To do less than this is cruelty itself. The person is blowing himself off with his own overts and withholds. If these are not removed, then anything the organization or its people does to him goes in like a javelin and leaves him with a dark area in his life and a rotten taste in his mouth. Further, he goes around spouting lies about the organization and its related personnel, and every lie he utters makes him just that much sicker. By permitting a blow-off without clearing it we are degrading people, for I assure you, and with some sorrow, people have not often recovered from overts against Scientology, its organizations and related persons. They don’t recover because they know in their hearts even while they lie that they are wronging people who have done and are doing enormous amounts of good in the world and who definitely do not deserve libel and slander. Literally, it kills them, and if you don’t believe it I can show you the long death list.
The only evil thing we are doing is to be good, if that makes sense to you. For by being good, things done to us out of carelessness or viciousness are all out of proportion to the evil done to others. This often applies to people who are not Scientologists. Just this year I had an electrician who robbed HCO of money with false bills and bad workmanship. One day he woke up to the fact that the organization he was robbing was helping people everywhere far beyond his ability to ever help anyone. Within a few weeks he contracted TB and is now dying in a London hospital. Nobody took off the overts and withholds when he left. And it’s actually killing him—a fact which is no fancy on my part. There is something a little terrifying in this sometimes. I once told a bill collector what and who we were and that he had wronged a good person, and a half-hour later he threw a hundred grains of Veronal down his throat and was lugged off to the hospital, a suicide.
This campaign is aimed straightly at cases and getting people cleared. It is aimed at preserving staffs and the lives of persons who believe they have failed us.

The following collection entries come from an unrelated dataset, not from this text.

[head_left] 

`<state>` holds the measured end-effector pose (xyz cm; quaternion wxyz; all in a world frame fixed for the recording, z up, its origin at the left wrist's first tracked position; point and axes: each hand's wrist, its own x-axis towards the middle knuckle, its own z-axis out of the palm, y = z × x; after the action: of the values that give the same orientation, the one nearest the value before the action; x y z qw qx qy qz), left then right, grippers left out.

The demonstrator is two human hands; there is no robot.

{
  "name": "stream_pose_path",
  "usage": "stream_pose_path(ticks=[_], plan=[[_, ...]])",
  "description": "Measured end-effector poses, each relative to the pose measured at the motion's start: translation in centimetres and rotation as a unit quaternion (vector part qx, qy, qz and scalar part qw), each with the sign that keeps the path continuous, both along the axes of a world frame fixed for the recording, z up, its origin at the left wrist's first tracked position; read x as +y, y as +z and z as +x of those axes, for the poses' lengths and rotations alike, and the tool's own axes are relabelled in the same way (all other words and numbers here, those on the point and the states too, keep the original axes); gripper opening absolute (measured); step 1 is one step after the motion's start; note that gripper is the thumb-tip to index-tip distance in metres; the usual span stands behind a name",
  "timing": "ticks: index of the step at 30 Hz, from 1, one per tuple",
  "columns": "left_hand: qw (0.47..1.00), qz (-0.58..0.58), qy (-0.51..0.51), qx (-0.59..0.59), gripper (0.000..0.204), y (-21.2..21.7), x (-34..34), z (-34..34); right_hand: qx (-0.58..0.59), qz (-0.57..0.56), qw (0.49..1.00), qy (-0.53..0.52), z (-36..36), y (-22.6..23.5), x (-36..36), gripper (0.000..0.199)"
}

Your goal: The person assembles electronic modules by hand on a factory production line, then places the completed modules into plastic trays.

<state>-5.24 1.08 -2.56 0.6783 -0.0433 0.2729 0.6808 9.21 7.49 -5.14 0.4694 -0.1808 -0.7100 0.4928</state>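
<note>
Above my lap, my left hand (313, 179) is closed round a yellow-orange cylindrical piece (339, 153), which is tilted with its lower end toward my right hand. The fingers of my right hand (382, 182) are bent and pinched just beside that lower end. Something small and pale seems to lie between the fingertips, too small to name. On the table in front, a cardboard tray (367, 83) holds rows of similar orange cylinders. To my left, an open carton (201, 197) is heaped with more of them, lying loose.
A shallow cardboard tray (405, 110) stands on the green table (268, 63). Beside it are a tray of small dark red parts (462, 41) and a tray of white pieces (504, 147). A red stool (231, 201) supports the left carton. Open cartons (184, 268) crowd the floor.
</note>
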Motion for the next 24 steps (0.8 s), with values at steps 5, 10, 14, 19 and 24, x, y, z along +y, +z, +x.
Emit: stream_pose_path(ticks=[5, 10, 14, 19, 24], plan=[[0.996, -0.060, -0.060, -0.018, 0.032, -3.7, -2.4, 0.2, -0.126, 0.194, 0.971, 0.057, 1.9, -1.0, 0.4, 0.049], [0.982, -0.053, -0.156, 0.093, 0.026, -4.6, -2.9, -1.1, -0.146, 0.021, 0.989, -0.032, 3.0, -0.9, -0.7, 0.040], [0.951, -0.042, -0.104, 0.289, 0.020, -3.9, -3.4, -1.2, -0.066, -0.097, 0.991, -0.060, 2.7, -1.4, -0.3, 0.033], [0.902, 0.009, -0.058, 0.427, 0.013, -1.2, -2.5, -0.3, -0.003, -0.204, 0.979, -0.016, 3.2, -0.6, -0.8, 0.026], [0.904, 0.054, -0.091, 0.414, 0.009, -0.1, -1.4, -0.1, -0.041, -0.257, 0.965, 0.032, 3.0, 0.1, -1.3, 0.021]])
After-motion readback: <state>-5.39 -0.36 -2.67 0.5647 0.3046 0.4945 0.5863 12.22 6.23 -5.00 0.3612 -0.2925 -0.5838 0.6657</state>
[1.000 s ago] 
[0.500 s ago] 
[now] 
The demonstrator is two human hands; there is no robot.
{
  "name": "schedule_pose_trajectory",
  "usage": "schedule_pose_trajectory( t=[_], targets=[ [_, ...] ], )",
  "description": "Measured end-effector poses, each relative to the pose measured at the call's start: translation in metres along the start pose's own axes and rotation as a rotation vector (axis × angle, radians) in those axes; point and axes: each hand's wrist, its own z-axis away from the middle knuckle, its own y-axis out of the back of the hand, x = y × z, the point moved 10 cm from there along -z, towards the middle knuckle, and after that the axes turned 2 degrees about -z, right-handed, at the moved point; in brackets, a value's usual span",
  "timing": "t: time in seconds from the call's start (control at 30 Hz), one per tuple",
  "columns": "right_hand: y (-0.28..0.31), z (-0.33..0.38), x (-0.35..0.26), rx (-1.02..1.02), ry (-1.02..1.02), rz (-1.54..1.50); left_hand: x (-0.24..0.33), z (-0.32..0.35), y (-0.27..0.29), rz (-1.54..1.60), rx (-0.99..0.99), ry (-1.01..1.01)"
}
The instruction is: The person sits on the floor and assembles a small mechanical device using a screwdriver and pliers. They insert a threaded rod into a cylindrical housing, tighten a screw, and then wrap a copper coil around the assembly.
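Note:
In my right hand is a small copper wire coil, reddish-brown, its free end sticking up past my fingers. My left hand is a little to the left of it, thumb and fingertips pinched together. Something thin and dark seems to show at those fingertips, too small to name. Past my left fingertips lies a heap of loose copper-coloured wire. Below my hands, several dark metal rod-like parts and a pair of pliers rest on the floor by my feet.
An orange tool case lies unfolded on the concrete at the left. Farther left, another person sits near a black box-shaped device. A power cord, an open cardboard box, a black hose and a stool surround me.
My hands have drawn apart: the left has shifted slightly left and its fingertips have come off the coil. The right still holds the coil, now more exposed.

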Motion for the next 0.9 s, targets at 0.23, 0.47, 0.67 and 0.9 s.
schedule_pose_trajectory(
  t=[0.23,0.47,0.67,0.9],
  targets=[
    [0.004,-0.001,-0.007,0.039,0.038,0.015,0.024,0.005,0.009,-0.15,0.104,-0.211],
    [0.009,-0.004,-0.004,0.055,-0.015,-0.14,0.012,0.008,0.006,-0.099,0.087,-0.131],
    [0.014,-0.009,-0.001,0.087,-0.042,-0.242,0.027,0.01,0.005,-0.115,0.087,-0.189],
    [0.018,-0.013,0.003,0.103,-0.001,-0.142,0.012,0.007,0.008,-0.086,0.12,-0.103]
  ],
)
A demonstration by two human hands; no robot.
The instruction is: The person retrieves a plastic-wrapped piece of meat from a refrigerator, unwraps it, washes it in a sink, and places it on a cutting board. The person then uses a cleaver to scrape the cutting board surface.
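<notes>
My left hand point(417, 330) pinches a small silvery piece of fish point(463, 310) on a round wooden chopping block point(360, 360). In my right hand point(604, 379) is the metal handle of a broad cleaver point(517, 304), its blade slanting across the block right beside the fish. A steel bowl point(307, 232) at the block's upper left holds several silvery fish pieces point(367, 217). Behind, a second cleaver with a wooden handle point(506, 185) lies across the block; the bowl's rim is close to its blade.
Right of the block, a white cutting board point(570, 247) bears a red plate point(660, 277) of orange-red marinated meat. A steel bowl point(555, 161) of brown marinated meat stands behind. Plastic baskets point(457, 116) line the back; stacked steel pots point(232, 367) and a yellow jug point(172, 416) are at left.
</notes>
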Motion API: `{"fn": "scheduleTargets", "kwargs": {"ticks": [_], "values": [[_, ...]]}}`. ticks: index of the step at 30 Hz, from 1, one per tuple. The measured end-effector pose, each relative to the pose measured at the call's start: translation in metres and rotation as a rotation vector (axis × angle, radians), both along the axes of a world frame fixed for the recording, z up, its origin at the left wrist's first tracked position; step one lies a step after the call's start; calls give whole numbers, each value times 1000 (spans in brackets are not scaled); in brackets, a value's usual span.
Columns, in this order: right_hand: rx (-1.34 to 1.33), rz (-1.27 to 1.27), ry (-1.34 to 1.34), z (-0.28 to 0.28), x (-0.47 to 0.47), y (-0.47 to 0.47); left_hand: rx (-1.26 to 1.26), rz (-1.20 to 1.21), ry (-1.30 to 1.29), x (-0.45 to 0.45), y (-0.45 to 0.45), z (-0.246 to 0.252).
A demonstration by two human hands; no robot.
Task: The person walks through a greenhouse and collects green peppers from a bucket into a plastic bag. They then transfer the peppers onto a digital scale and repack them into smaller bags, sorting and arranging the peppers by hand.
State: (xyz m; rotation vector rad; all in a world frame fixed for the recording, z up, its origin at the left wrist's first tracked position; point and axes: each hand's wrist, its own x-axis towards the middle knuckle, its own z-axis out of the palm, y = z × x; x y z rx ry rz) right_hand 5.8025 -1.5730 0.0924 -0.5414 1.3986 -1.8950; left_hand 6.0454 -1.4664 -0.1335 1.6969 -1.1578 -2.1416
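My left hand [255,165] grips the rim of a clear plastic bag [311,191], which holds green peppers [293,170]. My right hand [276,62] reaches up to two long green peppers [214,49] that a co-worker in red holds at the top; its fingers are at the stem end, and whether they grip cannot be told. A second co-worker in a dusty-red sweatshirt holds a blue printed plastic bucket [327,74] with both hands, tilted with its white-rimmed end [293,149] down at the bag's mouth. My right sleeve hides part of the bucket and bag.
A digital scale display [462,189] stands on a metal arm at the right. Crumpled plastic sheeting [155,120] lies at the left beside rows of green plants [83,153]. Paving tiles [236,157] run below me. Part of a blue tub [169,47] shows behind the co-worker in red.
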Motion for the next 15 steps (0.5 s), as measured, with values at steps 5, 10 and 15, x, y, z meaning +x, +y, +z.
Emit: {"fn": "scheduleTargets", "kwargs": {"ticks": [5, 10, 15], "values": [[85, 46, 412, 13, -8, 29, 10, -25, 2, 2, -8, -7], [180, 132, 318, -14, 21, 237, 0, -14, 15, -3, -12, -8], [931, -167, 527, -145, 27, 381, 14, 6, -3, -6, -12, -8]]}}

Uneasy lies the head that has a bad conscience. Clean it up and run responsibility on it and you have another better person. And if anybody feels like leaving, just examine the record and sit down and list everything done to and withheld from me and the organization and send it along. We’ll save a lot of people that way.
And on our parts we’ll go along being as good a manager, as good an organization and as good a field as we can be and we’ll get rid of all our overts and withholds too.
Think it will make an interesting new view?
Well, Scientology specializes in those.
L. RON HUBBARD
Founder
Hubbard, L. R. (1959R, 31 December). Blow-Offs. The Technical Bulletins of Dianetics and Scientology (1991 ed., Vol. V, 260-2). Los Angeles: Bridge Publications, Inc.